Data for processing »
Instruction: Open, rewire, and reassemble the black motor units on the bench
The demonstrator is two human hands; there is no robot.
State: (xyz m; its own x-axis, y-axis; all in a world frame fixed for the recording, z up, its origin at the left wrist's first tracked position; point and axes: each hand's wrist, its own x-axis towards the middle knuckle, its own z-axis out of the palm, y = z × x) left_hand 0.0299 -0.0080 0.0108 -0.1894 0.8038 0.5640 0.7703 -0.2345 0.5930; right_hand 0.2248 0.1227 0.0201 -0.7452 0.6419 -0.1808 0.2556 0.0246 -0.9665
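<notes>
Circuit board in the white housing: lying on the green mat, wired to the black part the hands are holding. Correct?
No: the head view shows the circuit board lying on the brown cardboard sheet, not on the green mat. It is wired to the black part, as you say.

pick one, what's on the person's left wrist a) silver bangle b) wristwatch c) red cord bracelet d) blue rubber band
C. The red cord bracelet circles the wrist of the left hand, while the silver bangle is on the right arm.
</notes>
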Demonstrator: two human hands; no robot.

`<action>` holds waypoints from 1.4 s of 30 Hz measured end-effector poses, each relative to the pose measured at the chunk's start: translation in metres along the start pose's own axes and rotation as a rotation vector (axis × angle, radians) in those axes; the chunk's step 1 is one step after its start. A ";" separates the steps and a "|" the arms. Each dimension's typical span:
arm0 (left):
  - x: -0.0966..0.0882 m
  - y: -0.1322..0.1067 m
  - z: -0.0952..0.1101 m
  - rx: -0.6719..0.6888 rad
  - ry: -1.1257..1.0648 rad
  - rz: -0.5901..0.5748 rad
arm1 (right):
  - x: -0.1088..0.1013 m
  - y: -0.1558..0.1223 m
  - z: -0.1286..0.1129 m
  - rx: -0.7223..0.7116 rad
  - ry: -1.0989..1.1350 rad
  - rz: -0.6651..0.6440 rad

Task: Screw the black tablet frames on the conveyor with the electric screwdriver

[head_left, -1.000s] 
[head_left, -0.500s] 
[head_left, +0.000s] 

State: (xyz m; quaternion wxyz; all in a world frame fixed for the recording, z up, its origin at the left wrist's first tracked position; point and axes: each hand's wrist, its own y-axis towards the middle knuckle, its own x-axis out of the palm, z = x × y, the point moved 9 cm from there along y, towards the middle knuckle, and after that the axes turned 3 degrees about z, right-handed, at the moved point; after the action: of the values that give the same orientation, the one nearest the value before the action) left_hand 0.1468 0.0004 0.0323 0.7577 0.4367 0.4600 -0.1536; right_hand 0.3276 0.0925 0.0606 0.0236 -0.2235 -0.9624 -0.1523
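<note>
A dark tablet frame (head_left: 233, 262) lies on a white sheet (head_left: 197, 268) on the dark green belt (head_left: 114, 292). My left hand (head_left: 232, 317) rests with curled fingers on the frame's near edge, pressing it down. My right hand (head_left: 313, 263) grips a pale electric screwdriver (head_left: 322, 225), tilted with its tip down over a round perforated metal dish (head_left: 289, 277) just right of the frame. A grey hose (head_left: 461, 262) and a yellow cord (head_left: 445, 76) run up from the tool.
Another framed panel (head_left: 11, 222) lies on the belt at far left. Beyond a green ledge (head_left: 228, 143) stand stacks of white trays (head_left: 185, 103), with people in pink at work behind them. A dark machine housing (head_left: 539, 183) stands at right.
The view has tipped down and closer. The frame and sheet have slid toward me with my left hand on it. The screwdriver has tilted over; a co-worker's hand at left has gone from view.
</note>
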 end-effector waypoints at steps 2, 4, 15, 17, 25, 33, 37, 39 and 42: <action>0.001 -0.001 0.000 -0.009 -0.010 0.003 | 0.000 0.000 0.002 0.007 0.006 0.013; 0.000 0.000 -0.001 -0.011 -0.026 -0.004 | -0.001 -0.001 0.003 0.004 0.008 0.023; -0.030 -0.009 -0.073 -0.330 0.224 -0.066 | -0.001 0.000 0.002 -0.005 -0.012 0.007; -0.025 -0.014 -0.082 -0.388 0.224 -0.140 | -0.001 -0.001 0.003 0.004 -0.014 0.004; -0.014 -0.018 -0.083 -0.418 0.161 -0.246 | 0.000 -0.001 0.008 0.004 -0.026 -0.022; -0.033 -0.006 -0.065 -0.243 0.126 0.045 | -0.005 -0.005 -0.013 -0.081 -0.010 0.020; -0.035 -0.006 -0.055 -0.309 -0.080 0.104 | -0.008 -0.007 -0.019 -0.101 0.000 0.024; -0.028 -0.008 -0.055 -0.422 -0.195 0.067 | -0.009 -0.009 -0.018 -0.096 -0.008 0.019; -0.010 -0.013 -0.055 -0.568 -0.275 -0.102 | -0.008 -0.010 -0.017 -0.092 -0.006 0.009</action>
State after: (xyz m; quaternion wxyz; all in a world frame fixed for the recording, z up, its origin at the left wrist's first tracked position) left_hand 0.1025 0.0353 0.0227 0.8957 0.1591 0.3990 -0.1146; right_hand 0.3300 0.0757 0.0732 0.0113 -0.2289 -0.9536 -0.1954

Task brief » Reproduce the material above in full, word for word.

Task response »
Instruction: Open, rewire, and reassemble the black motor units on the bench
The demonstrator is two human hands; there is no robot.
State: (xyz m; its own x-axis, y-axis; all in a world frame fixed for the recording, z up, its origin at the left wrist's first tracked position; point and axes: each hand's wrist, its own x-axis towards the middle knuckle, its own z-axis out of the palm, y = z × x) left_hand 0.0299 -0.0080 0.0108 -0.1894 0.8038 0.5640 0.7703 -0.2345 0.5930; right_hand 0.2248 0.1227 0.0201 -0.7452 0.6419 -0.1808 0.2556 0.0246 -0.9665
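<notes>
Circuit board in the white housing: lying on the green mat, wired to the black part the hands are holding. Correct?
No: the head view shows the circuit board lying on the brown cardboard sheet, not on the green mat. It is wired to the black part, as you say.

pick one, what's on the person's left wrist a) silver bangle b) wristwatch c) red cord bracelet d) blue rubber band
C. The red cord bracelet circles the wrist of the left hand, while the silver bangle is on the right arm.
</notes>
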Demonstrator: two human hands; no robot.

`<action>` holds waypoints from 1.4 s of 30 Hz measured end-effector poses, each relative to the pose measured at the chunk's start: translation in metres along the start pose's own axes and rotation as a rotation vector (axis × angle, radians) in those axes; the chunk's step 1 is one step after its start. A ";" separates the steps and a "|" the arms. Each dimension's typical span:
arm0 (left):
  - x: -0.0966..0.0882 m
  - y: -0.1322..0.1067 m
  - z: -0.0952..0.1101 m
  - rx: -0.6719..0.6888 rad
  - ry: -1.1257..1.0648 rad
  - rz: -0.5901..0.5748 rad
arm1 (right):
  - x: -0.1088..0.1013 m
  - y: -0.1558..0.1223 m
  - z: -0.1286..0.1129 m
  - rx: -0.7223..0.7116 rad
  - ry: -1.0989..1.1350 rad
  - rz: -0.6651..0.6440 rad

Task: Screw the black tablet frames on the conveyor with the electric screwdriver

[head_left, -1.000s] 
[head_left, -0.500s] 
[head_left, +0.000s] 

State: (xyz m; quaternion wxyz; all in a world frame fixed for the recording, z up, its origin at the left wrist's first tracked position; point and axes: each hand's wrist, its own y-axis towards the middle knuckle, its own x-axis out of the palm, z = x × y, the point moved 9 cm from there along y, towards the middle knuckle, and after that the axes turned 3 degrees about z, right-handed, at the moved point; after the action: of the values that give the same orientation, the one nearest the value before the action) left_hand 0.1468 0.0004 0.0323 0.7577 0.4367 0.4600 -0.1536; right_hand 0.3276 0.0925 0.0606 0.0236 -0.2235 -0.9624 -0.1523
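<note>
A dark tablet frame (head_left: 233, 262) lies on a white sheet (head_left: 197, 268) on the dark green belt (head_left: 114, 292). My left hand (head_left: 232, 317) rests with curled fingers on the frame's near edge, pressing it down. My right hand (head_left: 313, 263) grips a pale electric screwdriver (head_left: 322, 225), tilted with its tip down over a round perforated metal dish (head_left: 289, 277) just right of the frame. A grey hose (head_left: 461, 262) and a yellow cord (head_left: 445, 76) run up from the tool.
Another framed panel (head_left: 11, 222) lies on the belt at far left. Beyond a green ledge (head_left: 228, 143) stand stacks of white trays (head_left: 185, 103), with people in pink at work behind them. A dark machine housing (head_left: 539, 183) stands at right.
The view has tipped down and closer. The frame and sheet have slid toward me with my left hand on it. The screwdriver has tilted over; a co-worker's hand at left has gone from view.
</note>
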 end-effector waypoints at steps 2, 4, 15, 17, 25, 33, 37, 39 and 42: <action>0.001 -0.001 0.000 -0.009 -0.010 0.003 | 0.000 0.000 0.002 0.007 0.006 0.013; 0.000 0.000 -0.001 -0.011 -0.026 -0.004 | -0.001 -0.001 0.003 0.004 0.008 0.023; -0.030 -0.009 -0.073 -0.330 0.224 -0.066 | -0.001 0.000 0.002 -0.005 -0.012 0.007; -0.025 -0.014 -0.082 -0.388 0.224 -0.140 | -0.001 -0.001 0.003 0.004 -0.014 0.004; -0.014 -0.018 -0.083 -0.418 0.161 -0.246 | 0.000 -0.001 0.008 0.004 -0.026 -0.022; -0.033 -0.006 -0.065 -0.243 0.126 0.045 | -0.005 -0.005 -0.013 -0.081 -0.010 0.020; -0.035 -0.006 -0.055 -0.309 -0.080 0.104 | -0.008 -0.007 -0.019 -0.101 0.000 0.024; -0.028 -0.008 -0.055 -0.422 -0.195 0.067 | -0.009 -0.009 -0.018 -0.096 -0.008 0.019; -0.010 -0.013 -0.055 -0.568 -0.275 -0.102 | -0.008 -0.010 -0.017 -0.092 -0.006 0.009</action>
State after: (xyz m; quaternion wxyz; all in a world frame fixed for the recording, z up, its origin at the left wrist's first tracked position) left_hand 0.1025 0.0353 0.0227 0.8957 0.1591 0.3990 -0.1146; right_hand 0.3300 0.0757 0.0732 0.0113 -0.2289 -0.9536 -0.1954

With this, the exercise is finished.